The following year, American inventor John W. Hyatt began working on a substitute for ivory billiard balls. Hyatt added camphor to nitrated cellulose and formed a modified natural plastic called celluloid, which became the basis of the early plastics industry. Celluloid was used to make products such as umbrella handles, dental plates, toys, photographic film, and billiard balls. These early plastics based on natural products shared numerous drawbacks. For example, many of the necessary natural materials were in short supply, and all proved difficult to mold.

Finished products were inconsistent from batch to batch, and most products darkened and cracked with age. Furthermore, celluloid proved to be a very flammable material. Due to these shortcomings, scientists attempted to find more reliable plastic source materials. The chemistry of joining small molecules into macromolecules became the foundation of an emerging plastics industry. Between 1920 and 1932, the I.G. Farben Company of Germany synthesized polystyrene and polyvinyl chloride, as well as a synthetic rubber called Buna-S. In 1934 Du Pont made a breakthrough when it introduced nylon which is a material finer, stronger, and more elastic than many other fabrics.

After World War II, the pace of new polymer discoveries accelerated. Today, scientists can tailor the properties of plastics to numerous design specifications. Modern plastics are used to make products such as artificial joints, contact lenses, space suits, and other specialized materials. As plastics have become more versatile, use of plastics has grown as well. By the year 2005, annual global demand for plastics is projected to exceed 441 billion pounds.

Natural gas is formed mostly from plankton. These organisms were slowly buried and compressed under layers of sediment. Over millions of years, the pressure and heat generated by overlying sediments converted this organic material into natural gas.

Natural gas is composed primarily of methane and other light hydrocarbons. Natural gas frequently migrates through porous and fractured reservoir rock with petroleum and subsequently accumulates in underground reservoirs. Because of its light density relative to petroleum, natural gas forms a layer over the petroleum. Natural gas may also form in coal deposits, where it is often found dispersed throughout the pores and fractures of the coal bed.
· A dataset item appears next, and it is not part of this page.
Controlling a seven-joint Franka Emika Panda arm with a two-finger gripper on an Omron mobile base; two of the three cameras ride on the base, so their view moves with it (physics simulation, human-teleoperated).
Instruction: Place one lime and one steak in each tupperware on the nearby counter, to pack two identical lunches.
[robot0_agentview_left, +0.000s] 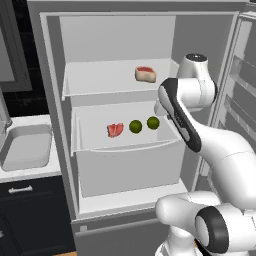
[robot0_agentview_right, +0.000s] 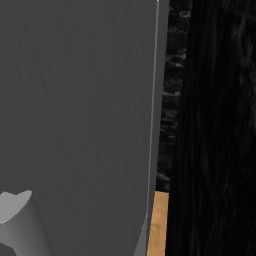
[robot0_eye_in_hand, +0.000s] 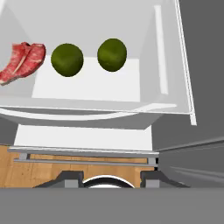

Most oil wells in the United States are drilled by the rotary method that was first described in a British patent in 1844 assigned to R. Beart. Trapped crude oil is under pressure. If it was not trapped by a rock or something of the kind it will continue to move upward until it escaped at the surface of Earth. When a well bore is drilled into this pressured accumulation of oil, the oil expands into the low-pressure sink created by the well bore in communication with Earth's surface. As the well fills up with fluid, however, a backpressure is exerted on the reservoir, and the flow of additional fluid into the well bore would soon stop, were no other conditions involved.

Most crude oils, however, contain a significant amount of natural gas in solution, and this gas is kept in solution by the high pressure in the reservoir. The gas comes out of solution when the low pressure in the well bore is encountered, and the gas, once liberated, immediately begins to expand. This expansion, together with the dilution of the column of oil by the less dense gas, results in the propulsion of oil up to Earth's surface.

As fluid withdrawal continues from the reservoir, the pressure within the reservoir gradually decreases, and the amount of gas in solution decreases. As a result, the flow rate of fluid into the well bore decreases, and less gas is liberated. The fluid may not reach the surface, so a pump must be installed in the well bore to continue producing the crude oil. Crude oil is perhaps the most useful and versatile raw material that has become available for exploitation.

By 1998, the United States was using 7 billion barrels of petroleum per year, and worldwide consumption of petroleum was 26.9 billion barrels per year.